State how many lines in the listing below include the word "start", and add nothing besides the number.

⟨

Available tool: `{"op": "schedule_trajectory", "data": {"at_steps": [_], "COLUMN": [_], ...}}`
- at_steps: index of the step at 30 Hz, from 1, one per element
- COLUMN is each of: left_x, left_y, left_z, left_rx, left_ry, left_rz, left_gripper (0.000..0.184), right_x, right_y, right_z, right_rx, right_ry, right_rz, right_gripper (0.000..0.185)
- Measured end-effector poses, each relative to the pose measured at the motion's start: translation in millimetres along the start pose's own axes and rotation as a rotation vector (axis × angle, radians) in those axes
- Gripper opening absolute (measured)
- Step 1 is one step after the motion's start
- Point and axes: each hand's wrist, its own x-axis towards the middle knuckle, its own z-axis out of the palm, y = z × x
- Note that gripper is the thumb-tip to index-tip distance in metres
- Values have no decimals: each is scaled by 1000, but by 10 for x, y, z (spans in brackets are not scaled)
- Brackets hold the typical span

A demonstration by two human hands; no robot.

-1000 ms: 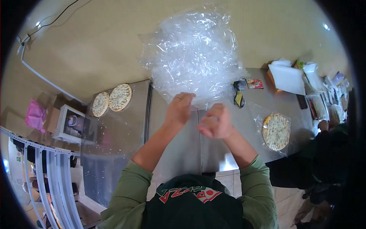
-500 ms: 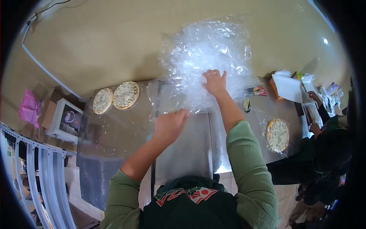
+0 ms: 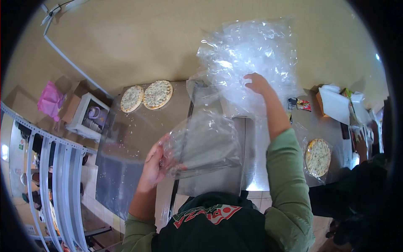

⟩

> **ANSWER BELOW**
2